Single by Zedd and Alessia Cara

from the album Stay +
- Released: 23 February 2017
- Recorded: December 2016
- Genre: EDM; dance-pop;
- Length: 3:30
- Label: Interscope; Def Jam;
- Songwriters: Linus Wiklund; Sarah Aarons; Anders Frøen; Alessia Caracciolo; Anton Zaslavski; Jonnali Parmenius;
- Producers: Zedd; Lotus IV;

Zedd singles chronology
| "Ignite" (2016) | "Stay" (2017) | "Get Low" (2017) |

Alessia Cara singles chronology
| "How Far I'll Go" (2016) | "Stay" (2017) | "1-800-273-8255" (2017) |

Music video
- "Stay" on YouTube

= Stay (Zedd and Alessia Cara song) =

2017 single by Zedd and Alessia Cara

"Stay" is a song by Russian-German electronic music producer Zedd and Canadian singer Alessia Cara.

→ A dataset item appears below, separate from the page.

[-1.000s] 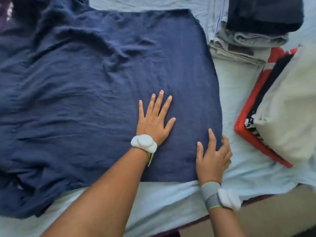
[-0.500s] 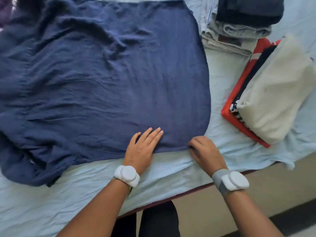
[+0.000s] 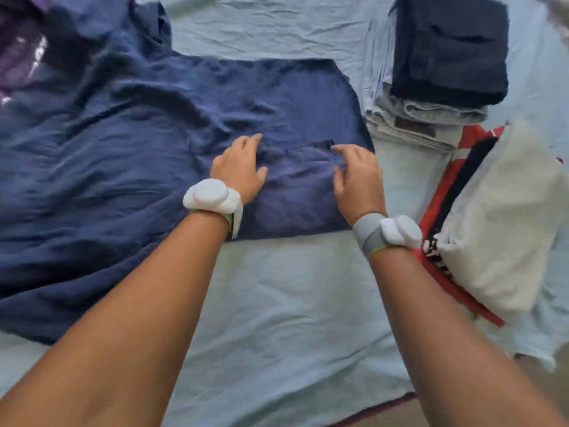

The single was released on 23 February 2017 through Interscope Records, and is also featured on the Japanese edition of Cara's second studio album, The Pains of Growing. The official music video was released on YouTube on 18 April 2017. Commercially, the song reached the top ten in ten countries, including the United States and the United Kingdom. It is certified Platinum or higher in seventeen countries.

==Composition==
"Stay" is a dance-pop song influenced by contemporary R&B performed in the key of F minor in common time with a tempo of 102 beats per minute. It follows a chord progression of D–F5–E, and Cara's vocals span from F_{3} to D_{5}. The song introduction contain a sample from Banks's 2016 track "Poltergeist".

==Music videos==
A lyric video for "Stay" was released on February 23, 2017, and has over 560 million views as of October 2025.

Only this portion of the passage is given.